Troi was on her feet before she knew it, flying down around the tower stairs.

What was wrong with Nivid?

She was supposed to be helping them! Hadn't she sewn all those amulets into boots and belts and collars to protect them? Now he was . . . where??

What had happened to Nivid?

The kitchen was empty, the drawing room deserted, she'd check his bedroom and then start at the top, work her way down, maybe ringing a cowbell would . . . she was at Argus' door, banging furiously before she finished the thought. Unable to wait, she threw it open and ran straight into his arms. Part of her noticed he was wearing drawers and nothing else, and he was too thin, but she didn't care about the first and couldn't do anything about the second at that precise moment.

"Troi, what--"

"Where's Nivid? Talgut said-- Talgut said-- I don't remember what he said-- but is something wrong with Nivid? Where is he?"

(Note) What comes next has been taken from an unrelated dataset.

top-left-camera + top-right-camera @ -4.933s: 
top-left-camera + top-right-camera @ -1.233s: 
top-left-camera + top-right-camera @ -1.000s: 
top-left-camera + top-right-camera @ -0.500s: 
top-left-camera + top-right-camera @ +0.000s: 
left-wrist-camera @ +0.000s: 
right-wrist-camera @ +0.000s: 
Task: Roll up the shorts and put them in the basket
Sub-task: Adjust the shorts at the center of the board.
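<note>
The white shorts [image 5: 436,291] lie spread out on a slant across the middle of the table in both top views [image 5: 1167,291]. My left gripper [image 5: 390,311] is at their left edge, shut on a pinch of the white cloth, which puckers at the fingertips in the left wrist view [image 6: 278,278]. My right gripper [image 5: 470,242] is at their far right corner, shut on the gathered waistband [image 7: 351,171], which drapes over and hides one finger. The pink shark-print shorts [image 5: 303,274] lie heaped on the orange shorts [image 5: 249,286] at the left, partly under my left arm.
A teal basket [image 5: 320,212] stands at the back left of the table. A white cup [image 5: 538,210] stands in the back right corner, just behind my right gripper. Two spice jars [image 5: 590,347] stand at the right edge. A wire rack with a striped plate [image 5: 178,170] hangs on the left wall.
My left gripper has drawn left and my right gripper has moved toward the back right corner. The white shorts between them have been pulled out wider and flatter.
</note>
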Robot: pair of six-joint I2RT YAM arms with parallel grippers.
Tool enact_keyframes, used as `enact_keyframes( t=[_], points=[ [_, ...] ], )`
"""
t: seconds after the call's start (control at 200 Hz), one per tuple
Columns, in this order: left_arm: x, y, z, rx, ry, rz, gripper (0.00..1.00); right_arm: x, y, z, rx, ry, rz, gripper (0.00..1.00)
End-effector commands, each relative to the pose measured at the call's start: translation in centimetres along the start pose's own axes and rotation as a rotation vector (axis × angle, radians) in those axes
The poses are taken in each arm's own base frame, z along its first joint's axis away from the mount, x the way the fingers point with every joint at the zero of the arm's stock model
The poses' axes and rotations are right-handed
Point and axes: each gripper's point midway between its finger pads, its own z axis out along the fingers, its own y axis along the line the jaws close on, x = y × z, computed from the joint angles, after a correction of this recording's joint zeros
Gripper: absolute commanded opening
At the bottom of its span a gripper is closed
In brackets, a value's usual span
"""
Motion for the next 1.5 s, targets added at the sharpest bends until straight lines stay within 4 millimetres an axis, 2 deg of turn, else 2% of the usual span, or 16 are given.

Still holding her arms, Argus sighed. Gently he turned her around and led her to an upholstered chaise by the window. He moved the book he'd been reading so she had a place to perch. And perch she did, on the very edge of the cushion, nearly vibrating, her eyes feverish and shiny.

She leapt up as he turned away. "Argus!"

"Sit," he ordered over his shoulder. "Let me get a dressing gown first, and I'll answer your question."